* [Your task] Every line with "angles" in it should be copied from the data.
(Recorded data begins)
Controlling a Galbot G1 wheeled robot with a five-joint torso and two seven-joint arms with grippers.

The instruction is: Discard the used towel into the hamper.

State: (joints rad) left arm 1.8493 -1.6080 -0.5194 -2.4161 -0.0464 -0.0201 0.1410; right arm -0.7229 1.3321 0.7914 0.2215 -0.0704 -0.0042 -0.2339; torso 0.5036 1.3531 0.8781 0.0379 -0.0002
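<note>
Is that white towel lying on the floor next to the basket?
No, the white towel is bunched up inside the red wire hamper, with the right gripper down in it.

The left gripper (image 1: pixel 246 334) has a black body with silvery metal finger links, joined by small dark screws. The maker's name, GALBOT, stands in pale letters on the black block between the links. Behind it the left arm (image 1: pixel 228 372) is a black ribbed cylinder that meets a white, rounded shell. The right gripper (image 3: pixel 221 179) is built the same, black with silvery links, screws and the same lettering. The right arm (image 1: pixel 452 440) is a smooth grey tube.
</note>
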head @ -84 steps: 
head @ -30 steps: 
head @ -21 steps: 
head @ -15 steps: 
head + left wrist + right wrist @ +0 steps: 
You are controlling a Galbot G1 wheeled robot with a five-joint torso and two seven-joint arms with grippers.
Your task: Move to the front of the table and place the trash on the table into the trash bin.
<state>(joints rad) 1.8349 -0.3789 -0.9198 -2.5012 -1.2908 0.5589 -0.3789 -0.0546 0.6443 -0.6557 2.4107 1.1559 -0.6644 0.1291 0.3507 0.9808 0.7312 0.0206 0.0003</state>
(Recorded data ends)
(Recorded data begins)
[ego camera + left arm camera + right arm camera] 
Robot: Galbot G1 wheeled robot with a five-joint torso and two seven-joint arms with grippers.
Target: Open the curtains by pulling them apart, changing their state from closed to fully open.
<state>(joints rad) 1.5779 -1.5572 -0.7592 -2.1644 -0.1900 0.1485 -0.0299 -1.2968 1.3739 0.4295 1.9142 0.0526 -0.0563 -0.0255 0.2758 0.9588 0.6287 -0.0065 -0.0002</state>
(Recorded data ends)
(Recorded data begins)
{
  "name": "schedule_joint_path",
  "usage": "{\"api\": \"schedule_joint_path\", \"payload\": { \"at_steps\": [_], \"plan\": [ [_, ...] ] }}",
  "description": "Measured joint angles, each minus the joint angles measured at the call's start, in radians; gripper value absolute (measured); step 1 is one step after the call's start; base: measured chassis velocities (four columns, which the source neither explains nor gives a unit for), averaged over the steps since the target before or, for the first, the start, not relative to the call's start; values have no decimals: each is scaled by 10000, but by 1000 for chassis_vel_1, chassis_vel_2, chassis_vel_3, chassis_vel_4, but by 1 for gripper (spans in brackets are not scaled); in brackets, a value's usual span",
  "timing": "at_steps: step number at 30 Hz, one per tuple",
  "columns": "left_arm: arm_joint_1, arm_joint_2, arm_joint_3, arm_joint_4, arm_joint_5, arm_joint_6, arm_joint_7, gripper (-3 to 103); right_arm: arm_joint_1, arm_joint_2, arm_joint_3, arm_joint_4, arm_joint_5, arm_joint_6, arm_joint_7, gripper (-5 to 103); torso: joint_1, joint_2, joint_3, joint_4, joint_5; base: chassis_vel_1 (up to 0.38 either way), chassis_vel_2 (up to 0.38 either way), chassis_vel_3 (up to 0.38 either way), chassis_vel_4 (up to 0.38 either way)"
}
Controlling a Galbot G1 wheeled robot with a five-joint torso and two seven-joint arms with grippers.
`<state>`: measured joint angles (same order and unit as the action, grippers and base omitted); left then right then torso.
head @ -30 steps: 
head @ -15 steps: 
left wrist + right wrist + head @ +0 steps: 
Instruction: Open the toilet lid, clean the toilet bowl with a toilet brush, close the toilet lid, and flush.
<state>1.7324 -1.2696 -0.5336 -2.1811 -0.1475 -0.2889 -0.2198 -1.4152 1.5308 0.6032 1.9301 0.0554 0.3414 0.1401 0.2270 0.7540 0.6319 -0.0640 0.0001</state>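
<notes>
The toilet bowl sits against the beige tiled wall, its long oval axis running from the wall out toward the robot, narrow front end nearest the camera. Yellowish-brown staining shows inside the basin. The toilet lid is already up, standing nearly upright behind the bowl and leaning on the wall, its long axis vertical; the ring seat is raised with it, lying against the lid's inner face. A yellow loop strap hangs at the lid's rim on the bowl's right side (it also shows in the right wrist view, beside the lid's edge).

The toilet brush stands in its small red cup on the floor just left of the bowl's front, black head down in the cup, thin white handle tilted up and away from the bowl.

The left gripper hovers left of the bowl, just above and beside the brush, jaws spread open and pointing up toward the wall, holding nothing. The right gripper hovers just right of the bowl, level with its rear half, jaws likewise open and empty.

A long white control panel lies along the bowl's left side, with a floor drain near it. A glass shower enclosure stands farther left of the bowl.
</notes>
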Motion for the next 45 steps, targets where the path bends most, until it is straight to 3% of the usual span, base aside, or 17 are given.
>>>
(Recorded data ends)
* [Solution for this task]
  "description": "Measured joint angles, each minus the joint angles measured at the call's start, in radians; gripper value absolute (measured); step 1 is one step after the call's start; base: measured chassis velocities (four columns, which the source neither explains nor gives a unit for), averaged over the steps since the target before or, for the first, the start, not relative to the call's start; values have no decimals: each is scaled by 10000, but by 1000 for chassis_vel_1, chassis_vel_2, chassis_vel_3, chassis_vel_4, but by 1 for gripper (spans in brackets are not scaled); in brackets, a value's usual span",
`<state>`: measured joint angles (same order and unit as the action, grippers and base omitted); left then right then torso.

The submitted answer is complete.